Now at a certain level, I have to admit that you are more honest than the people you chose to associate with -- they say that the world is somewhere between 5,000 and 4.5 billion years old, whereas true Fundamentalists come right out and say that the world is no older than approximately 10,000 years. That is certainly worthy of some respect: you are not going to hedge your bets and try to dissimilate simply in order to get the rest of society to accept you or to smuggle in a few of your beliefs.

But now lets look for a moment at what the proponents of intelligent design are attempting to do: they wish to argue for the existence of God (a God which they believe in presumably as a matter of faith) by empirical means. This, it would seem, indicates that they do not have sufficient faith. It is also what I would refer to as empirical "faith" which I might contrast with "faith-based" science -- which in my view is what it must evolve into:

A faith rooted in science will be subject to the shifting sands of scientific discourse, placed in constant threat by the newest scientific discoveries. Empirical faith will wither under such an assault -- leaving in its place an intellect twisted and deformed by its denials of the truth which it refuses to see.

This is a very confusing set of statements that is going to need quite a bit of unpacking if I'm to get your point.

First, I haven't noticed a particular tendency on the part of IDers to argue for the existence of God on empirical grounds. That seems to be something many of us attempt to do from time to time if we think we see evidence for God in nature and the possibility of making a case in terms an unbeliever might grasp.

Second, I'm at least starting to get what you mean by "empirical faith," but I see no implication that one's own faith is grounded on such principles based on the attempt to argue from such a standpoint.
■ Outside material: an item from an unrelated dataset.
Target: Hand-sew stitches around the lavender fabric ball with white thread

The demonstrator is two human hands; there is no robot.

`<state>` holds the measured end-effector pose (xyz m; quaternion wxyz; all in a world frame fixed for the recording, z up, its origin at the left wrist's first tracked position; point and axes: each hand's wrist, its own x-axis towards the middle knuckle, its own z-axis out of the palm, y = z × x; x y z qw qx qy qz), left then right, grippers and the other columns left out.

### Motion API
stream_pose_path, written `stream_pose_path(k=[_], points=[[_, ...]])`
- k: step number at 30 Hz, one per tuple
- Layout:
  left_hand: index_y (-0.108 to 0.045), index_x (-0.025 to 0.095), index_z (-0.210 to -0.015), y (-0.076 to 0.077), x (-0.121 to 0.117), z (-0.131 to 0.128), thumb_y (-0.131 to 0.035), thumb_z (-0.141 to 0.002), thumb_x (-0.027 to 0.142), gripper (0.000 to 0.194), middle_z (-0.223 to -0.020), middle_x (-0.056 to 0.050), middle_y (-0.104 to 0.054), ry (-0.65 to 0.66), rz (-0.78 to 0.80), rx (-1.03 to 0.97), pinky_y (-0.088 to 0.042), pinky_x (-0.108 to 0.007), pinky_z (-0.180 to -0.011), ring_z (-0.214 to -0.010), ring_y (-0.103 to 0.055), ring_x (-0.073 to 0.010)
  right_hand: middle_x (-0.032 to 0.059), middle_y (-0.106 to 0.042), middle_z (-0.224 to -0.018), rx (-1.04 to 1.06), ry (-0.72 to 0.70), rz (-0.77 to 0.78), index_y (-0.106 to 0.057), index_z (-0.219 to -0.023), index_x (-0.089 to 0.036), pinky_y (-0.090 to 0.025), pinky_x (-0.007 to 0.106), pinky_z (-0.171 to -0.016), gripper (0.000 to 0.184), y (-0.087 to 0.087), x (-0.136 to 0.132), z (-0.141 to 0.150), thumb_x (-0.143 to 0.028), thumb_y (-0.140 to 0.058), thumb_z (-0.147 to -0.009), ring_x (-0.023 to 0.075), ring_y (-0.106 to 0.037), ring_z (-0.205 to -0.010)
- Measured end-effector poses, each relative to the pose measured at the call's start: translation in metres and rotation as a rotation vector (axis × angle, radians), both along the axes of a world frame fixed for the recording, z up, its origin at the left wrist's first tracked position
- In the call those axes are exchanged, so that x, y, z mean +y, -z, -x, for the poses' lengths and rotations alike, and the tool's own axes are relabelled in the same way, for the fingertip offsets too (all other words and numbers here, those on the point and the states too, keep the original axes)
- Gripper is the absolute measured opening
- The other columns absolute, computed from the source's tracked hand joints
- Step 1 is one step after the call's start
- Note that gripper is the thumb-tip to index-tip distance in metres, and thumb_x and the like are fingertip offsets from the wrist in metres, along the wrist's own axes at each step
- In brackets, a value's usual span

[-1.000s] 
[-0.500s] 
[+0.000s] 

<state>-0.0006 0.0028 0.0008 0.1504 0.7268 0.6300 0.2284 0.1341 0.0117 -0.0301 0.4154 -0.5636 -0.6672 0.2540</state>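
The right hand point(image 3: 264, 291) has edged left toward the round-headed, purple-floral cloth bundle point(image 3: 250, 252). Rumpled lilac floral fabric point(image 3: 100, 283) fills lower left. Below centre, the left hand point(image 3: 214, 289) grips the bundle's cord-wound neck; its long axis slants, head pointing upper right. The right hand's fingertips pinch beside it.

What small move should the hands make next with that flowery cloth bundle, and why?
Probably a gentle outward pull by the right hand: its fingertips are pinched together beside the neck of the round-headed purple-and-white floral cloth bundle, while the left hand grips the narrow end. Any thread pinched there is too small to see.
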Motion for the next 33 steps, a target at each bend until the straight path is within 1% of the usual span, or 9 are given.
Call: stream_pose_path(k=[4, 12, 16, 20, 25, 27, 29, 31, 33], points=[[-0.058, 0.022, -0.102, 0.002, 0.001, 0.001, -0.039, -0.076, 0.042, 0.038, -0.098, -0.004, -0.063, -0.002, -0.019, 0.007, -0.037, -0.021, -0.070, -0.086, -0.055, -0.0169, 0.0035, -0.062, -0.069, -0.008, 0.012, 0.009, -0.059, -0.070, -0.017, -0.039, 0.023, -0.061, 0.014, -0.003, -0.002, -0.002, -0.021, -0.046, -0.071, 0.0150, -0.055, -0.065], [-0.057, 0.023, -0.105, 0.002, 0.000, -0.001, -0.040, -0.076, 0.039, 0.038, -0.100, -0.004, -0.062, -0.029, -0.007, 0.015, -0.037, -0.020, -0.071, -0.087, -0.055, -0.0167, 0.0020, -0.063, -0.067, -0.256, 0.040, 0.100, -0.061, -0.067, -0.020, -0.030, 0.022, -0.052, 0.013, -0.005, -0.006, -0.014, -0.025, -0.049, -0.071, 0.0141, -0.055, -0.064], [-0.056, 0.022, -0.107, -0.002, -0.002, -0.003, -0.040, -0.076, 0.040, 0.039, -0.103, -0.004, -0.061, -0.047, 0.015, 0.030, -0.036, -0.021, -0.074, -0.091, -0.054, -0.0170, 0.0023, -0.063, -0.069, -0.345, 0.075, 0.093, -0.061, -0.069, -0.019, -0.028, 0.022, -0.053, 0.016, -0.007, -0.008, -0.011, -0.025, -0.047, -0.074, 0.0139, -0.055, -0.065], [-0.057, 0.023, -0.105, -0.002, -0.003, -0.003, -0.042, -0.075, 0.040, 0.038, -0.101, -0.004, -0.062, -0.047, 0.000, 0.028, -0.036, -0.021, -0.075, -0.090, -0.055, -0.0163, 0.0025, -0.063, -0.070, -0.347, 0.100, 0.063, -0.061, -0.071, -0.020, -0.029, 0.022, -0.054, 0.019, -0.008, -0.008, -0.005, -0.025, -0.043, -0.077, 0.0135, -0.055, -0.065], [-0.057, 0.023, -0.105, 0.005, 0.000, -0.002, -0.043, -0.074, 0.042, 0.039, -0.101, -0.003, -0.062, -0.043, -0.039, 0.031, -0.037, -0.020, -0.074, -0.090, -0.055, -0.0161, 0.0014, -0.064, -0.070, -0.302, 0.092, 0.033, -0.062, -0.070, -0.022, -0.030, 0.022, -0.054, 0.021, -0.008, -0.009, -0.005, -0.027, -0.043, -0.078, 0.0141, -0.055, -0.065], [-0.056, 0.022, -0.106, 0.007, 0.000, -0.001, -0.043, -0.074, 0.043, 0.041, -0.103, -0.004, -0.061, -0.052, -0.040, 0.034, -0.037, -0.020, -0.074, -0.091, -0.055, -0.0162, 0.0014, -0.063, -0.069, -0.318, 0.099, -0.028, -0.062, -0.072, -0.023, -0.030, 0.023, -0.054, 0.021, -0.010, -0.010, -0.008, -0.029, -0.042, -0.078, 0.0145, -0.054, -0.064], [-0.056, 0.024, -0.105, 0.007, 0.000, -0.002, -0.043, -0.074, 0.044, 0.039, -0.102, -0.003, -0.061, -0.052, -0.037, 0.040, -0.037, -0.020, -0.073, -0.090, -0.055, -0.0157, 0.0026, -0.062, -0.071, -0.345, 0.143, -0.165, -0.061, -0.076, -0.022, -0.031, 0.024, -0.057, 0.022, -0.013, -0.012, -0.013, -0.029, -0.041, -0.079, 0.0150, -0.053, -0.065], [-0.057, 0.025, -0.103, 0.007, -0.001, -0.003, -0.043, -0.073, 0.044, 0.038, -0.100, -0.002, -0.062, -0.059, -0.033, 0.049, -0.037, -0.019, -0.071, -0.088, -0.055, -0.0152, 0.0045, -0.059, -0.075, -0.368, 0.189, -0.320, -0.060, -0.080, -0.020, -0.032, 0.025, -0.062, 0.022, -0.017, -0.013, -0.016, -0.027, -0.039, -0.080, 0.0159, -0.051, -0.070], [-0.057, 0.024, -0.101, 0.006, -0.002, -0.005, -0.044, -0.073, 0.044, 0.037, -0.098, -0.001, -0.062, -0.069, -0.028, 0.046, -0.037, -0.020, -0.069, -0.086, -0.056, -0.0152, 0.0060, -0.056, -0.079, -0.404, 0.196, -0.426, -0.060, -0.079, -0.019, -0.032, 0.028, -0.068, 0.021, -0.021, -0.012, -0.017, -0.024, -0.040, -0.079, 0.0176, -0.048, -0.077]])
My faith is grounded in the Biblical revelation, but I may find it intriguing to try to make a case for God based on natural observations. Others do a better job than I do however so I usually don't go in that direction.

Third, in such an effort to persuade from empirical observation, not only is one's OWN faith not grounded on scientific priniciples, but the goal is not to establish a faith grounded on such principles either, but to lead a person from a recognition of the reality of God to the revelation of His nature that is given in scripture. Of course I'm not familiar with ALL such arguments, and there is a discouraging tendency for many who appear to be Christians to denigrate scripture as the basis for their belief, so if there is some ground for what you are saying you'd have to show it to me.

The rest of your post appears to address your main concern, about the state of the world, and the role you think religion should play in an atmosphere of increasing uncertainty. Your way of casting the problem is unfamiliar to me and will need some thought, but I have to stop here for now anyway, though I'll try to consider it later.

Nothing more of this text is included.